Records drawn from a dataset
+++++

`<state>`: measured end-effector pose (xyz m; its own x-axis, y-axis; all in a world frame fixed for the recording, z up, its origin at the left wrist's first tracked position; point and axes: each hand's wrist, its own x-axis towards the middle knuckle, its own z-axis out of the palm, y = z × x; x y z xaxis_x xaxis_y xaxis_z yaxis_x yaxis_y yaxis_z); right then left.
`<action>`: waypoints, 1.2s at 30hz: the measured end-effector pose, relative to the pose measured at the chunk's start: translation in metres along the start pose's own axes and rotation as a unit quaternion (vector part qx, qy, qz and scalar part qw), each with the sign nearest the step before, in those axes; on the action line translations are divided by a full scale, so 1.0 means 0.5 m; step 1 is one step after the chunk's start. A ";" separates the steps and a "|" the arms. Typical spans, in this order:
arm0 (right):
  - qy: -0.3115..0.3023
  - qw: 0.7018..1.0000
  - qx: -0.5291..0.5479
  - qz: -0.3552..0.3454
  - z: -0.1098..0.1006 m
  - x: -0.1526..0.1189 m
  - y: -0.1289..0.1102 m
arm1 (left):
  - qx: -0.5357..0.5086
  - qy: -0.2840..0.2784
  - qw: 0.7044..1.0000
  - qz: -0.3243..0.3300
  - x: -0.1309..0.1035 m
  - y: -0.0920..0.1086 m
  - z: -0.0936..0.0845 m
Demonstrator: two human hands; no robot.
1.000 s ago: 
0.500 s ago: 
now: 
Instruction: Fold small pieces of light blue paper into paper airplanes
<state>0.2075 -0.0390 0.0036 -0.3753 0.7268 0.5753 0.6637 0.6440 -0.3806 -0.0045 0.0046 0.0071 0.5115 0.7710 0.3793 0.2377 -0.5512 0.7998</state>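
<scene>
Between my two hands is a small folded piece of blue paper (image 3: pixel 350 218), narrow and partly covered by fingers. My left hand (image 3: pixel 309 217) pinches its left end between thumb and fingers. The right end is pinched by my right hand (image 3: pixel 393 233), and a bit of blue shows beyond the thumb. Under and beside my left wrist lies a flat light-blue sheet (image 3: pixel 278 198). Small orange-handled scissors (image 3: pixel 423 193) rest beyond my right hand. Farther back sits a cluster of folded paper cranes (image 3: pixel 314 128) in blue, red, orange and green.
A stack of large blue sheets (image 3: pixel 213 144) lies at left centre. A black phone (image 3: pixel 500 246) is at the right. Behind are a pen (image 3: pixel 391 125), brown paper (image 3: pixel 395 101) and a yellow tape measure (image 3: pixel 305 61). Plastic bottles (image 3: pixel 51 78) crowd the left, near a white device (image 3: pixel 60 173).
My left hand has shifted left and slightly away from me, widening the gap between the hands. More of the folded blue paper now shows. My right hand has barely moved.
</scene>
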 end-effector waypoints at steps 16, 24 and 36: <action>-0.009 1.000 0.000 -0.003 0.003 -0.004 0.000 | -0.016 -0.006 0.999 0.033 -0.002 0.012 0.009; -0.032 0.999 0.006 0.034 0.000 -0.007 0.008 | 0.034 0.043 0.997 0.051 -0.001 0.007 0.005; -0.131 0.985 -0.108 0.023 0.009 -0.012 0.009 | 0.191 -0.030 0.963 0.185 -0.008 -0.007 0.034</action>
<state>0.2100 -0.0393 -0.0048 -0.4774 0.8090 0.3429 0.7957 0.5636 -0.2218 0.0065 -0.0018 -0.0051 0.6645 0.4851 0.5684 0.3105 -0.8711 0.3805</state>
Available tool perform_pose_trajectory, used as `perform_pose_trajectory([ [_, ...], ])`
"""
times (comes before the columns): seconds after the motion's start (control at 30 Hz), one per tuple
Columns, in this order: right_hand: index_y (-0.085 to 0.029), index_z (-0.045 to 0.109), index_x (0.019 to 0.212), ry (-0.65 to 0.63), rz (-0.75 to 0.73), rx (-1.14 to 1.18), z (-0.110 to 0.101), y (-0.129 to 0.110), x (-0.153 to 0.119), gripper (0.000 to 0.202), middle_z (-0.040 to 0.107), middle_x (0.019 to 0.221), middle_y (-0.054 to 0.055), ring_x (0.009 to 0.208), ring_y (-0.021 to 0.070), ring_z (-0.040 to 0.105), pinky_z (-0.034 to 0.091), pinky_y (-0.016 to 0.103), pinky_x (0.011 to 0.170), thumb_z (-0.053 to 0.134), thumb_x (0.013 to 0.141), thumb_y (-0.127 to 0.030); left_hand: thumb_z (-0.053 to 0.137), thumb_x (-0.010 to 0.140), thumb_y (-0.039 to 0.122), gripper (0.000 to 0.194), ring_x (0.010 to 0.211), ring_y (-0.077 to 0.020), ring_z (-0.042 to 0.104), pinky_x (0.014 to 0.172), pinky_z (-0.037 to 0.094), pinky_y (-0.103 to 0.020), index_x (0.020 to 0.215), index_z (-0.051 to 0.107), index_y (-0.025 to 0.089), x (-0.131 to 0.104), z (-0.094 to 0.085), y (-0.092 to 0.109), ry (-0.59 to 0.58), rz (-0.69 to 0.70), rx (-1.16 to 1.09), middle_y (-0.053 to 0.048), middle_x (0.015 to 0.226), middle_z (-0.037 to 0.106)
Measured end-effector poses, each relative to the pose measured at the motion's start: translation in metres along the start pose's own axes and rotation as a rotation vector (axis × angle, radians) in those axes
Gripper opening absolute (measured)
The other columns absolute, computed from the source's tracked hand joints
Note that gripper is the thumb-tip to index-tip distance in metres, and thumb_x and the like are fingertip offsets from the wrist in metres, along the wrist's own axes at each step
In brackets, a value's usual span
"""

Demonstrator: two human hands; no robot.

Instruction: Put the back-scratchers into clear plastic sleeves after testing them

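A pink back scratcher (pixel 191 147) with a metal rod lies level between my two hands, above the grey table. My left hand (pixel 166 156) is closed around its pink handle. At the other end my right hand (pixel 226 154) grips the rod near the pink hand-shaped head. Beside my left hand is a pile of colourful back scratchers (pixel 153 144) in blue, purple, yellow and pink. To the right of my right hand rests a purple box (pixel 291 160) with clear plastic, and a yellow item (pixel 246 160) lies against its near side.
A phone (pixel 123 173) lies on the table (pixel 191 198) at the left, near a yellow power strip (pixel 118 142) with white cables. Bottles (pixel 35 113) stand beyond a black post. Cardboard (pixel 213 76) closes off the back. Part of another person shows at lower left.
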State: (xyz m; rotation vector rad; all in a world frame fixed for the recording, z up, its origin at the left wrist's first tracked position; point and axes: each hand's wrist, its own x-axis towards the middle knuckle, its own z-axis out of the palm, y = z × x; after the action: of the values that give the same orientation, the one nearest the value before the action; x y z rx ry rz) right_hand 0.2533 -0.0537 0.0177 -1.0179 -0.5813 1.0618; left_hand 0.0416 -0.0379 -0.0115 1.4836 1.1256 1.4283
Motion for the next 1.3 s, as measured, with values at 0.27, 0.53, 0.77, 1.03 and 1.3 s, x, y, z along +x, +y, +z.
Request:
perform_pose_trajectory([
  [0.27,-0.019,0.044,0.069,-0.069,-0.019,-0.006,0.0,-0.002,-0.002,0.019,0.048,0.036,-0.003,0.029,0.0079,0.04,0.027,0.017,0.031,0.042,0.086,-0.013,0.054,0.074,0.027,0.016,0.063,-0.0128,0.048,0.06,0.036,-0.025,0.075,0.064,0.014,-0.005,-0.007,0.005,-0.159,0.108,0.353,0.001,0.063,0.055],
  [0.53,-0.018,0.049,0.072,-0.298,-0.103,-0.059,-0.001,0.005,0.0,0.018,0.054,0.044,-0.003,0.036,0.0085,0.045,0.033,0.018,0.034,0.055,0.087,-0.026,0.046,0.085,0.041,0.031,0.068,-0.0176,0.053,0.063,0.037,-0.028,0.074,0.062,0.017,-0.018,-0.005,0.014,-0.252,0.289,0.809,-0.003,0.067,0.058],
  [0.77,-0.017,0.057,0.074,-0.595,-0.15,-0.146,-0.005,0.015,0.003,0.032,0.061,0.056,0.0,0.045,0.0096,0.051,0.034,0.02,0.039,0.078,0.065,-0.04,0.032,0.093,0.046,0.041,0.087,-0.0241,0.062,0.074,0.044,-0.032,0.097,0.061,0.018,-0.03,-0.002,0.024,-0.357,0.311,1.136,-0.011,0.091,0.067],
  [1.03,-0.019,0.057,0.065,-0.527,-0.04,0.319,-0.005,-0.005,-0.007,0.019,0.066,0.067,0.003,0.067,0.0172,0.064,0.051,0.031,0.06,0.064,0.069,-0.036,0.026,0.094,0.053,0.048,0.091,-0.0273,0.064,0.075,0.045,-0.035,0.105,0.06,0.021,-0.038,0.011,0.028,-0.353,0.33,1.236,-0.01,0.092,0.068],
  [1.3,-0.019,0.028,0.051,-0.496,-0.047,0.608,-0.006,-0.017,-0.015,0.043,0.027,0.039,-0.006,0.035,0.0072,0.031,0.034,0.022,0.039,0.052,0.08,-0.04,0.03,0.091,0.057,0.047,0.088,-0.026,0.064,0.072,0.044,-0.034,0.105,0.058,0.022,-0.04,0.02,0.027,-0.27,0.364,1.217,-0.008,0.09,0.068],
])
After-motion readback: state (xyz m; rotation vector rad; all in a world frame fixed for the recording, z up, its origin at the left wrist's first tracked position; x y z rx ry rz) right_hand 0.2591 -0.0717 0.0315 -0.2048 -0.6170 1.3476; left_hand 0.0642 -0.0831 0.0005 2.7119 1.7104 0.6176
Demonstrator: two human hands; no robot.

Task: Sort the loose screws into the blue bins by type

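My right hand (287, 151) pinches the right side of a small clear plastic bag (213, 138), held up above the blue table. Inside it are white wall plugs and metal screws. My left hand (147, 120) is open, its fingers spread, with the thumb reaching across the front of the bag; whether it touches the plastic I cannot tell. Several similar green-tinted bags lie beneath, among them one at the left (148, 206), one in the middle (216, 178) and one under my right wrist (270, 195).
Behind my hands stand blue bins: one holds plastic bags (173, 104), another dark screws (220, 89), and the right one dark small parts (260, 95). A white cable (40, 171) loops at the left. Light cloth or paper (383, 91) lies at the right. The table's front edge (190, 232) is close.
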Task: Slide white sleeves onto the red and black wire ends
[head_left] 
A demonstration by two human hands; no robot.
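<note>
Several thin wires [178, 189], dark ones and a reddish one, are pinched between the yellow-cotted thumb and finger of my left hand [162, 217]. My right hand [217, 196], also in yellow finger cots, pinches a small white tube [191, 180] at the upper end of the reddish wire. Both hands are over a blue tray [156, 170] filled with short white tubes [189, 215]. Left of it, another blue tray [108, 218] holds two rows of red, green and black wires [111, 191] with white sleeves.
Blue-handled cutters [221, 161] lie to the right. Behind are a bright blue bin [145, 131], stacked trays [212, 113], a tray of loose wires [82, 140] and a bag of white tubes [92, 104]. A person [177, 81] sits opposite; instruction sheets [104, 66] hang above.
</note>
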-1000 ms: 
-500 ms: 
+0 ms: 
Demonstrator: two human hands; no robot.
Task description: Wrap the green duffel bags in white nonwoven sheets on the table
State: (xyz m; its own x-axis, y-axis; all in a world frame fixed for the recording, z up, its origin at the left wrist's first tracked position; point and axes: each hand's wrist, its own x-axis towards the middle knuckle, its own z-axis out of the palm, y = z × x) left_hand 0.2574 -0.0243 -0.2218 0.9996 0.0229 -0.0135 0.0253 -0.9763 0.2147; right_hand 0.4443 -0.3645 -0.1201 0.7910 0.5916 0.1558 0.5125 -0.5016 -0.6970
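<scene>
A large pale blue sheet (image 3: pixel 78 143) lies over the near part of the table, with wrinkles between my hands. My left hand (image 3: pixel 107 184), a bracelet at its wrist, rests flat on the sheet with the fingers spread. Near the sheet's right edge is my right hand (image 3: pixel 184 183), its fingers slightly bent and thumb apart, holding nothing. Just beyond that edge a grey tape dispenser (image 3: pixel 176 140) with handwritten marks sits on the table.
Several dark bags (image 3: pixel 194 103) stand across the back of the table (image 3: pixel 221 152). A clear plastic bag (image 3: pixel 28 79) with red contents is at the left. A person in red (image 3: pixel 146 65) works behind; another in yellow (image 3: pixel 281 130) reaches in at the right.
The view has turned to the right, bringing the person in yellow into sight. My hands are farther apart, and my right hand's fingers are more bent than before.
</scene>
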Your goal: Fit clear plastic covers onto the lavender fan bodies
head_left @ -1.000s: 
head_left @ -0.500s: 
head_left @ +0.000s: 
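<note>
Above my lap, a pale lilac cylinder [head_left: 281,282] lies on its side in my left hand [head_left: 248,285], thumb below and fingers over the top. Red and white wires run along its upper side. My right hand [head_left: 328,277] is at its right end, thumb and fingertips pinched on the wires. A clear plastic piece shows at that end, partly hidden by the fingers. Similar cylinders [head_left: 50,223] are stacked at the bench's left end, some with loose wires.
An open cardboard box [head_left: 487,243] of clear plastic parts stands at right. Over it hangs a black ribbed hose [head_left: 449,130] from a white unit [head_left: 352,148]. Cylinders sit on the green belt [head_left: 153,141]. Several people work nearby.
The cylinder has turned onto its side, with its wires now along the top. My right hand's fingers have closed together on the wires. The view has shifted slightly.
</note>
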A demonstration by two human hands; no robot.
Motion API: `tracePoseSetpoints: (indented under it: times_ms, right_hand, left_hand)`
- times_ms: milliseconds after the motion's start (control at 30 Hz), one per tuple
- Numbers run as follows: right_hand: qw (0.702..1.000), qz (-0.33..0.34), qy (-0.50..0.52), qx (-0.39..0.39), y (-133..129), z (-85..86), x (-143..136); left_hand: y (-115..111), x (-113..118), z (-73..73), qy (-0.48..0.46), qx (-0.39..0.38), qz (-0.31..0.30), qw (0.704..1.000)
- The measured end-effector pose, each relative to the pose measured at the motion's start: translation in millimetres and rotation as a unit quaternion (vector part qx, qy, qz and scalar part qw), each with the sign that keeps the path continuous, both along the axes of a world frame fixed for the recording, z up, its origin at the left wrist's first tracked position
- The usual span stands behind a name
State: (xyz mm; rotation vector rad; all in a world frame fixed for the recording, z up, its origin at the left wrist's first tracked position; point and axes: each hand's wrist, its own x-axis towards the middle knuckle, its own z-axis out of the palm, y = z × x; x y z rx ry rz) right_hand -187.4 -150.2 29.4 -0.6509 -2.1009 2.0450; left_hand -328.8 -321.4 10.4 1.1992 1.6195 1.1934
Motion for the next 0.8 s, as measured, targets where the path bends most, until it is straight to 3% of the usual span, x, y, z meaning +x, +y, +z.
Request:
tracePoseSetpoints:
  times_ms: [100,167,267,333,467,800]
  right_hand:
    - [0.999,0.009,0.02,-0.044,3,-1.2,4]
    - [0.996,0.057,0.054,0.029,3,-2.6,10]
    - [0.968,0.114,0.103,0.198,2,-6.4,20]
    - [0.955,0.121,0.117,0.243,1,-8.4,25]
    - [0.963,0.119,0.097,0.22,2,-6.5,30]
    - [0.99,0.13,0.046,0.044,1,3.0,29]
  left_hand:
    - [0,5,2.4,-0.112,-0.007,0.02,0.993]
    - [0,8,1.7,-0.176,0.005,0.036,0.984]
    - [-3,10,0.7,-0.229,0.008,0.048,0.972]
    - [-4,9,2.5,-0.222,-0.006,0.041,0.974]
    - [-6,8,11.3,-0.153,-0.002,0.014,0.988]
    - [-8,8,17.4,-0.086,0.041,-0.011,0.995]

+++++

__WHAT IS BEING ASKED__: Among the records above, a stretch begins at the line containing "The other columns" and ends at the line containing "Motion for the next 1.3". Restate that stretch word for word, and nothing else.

__EXERCISE OUTPUT__:
The other columns absolute, computed from the source's tracked hand joints
Note that gripper is the thumb-tip to index-tip distance in metres, and thumb_x and the like are fingertip offsets from the wrist in metres, along the wrist's own axes at each step
In brackets, a value's usual span
"""

Demonstrator: two human hands; no robot.

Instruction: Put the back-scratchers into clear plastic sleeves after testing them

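A pink back scratcher (pixel 191 147) with a metal rod lies level between my two hands, above the grey table. My left hand (pixel 166 156) is closed around its pink handle. At the other end my right hand (pixel 226 154) grips the rod near the pink hand-shaped head. Beside my left hand is a pile of colourful back scratchers (pixel 153 144) in blue, purple, yellow and pink. To the right of my right hand rests a purple box (pixel 291 160) with clear plastic, and a yellow item (pixel 246 160) lies against its near side.
A phone (pixel 123 173) lies on the table (pixel 191 198) at the left, near a yellow power strip (pixel 118 142) with white cables. Bottles (pixel 35 113) stand beyond a black post. Cardboard (pixel 213 76) closes off the back. Part of another person shows at lower left.
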State: (xyz m; rotation vector rad; all in a world frame fixed for the recording, z up, its origin at the left wrist's first tracked position; point and axes: each hand's wrist, its own x-axis towards the middle knuckle, its own z-axis out of the palm, y = z × x; after the action: of the values that give the same orientation, the one nearest the value before the action; x y z rx ry rz) right_hand 0.2533 -0.0537 0.0177 -1.0179 -0.5813 1.0618; left_hand 0.0416 -0.0379 -0.0115 1.4836 1.1256 1.4283
Motion for the next 1.3 s, as measured, with values at 0.27, 0.53, 0.77, 1.03 and 1.3 s, x, y, z along +x, +y, +z.

Nothing else is needed to complete the answer.